--- SUPPLIED INFORMATION ---
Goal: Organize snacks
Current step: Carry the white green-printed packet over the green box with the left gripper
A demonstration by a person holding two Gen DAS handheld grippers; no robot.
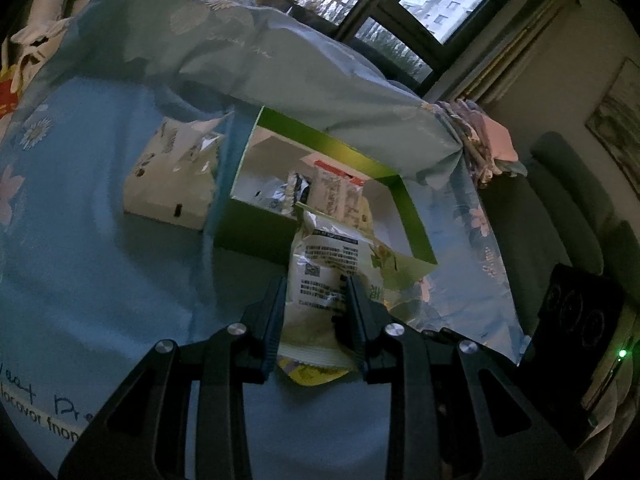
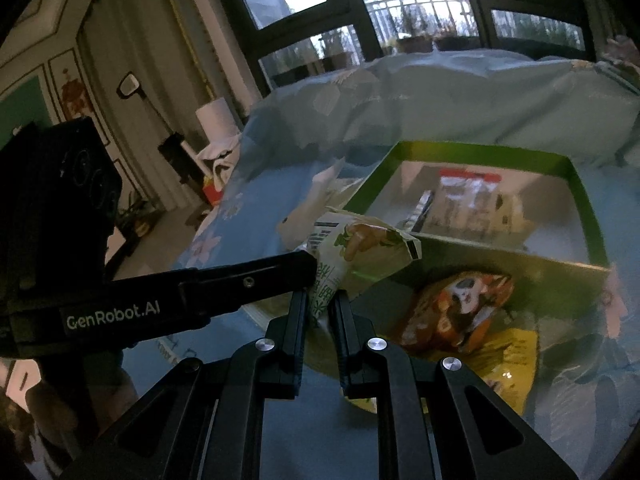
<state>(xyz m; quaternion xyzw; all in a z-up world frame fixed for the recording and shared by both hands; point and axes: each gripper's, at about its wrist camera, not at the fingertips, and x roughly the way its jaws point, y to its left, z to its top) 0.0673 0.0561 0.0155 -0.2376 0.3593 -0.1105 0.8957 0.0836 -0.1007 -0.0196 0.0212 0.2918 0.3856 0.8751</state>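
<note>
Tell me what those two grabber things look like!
Both are black. The left gripper and the right gripper each have two flat, ribbed fingers on angular arms with triangle-shaped holes and shiny round silver bolts. The left one's side says "GenRobot.AI" in white letters, and its boxy black camera block carries round lenses.

The left claw (image 1: 316, 280) is covering the lower part of the white snack packet (image 1: 328, 256), whose small print is too fine to read. A fold of blue bedsheet (image 1: 280, 60) is hiding the far corner of the green box (image 1: 256, 232) at frame centre. In the right wrist view, the packets inside the box are blurring into pale shapes at upper right, and the orange snack bag (image 2: 460, 304) is showing smeared, its lower edge running behind the right claw (image 2: 320, 300).
</note>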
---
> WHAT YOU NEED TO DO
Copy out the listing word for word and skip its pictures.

> COMPLETED TASK
Goal: Organize snacks
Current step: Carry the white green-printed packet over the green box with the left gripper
A demonstration by a person holding two Gen DAS handheld grippers; no robot.
<state>(xyz m; quaternion xyzw; all in a z-up world frame fixed for the recording and shared by both hands; point and axes: each gripper's, at about its wrist camera, not at the fingertips, and x roughly the way its jaws point, y to its left, z to its top) 0.0673 0.0561 0.0155 -0.2376 0.3593 -0.1105 0.8957 0.0836 -0.1007 -0.0196 0.0212 0.2918 0.3856 0.8751</state>
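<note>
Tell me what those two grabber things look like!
Both are black. The left gripper and the right gripper each have two flat, ribbed fingers on angular arms with triangle-shaped holes and shiny round silver bolts. The left one's side says "GenRobot.AI" in white letters, and its boxy black camera block carries round lenses.

The left claw (image 1: 316, 280) is covering the lower part of the white snack packet (image 1: 328, 256), whose small print is too fine to read. A fold of blue bedsheet (image 1: 280, 60) is hiding the far corner of the green box (image 1: 256, 232) at frame centre. In the right wrist view, the packets inside the box are blurring into pale shapes at upper right, and the orange snack bag (image 2: 460, 304) is showing smeared, its lower edge running behind the right claw (image 2: 320, 300).
</note>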

The required output has been given in full.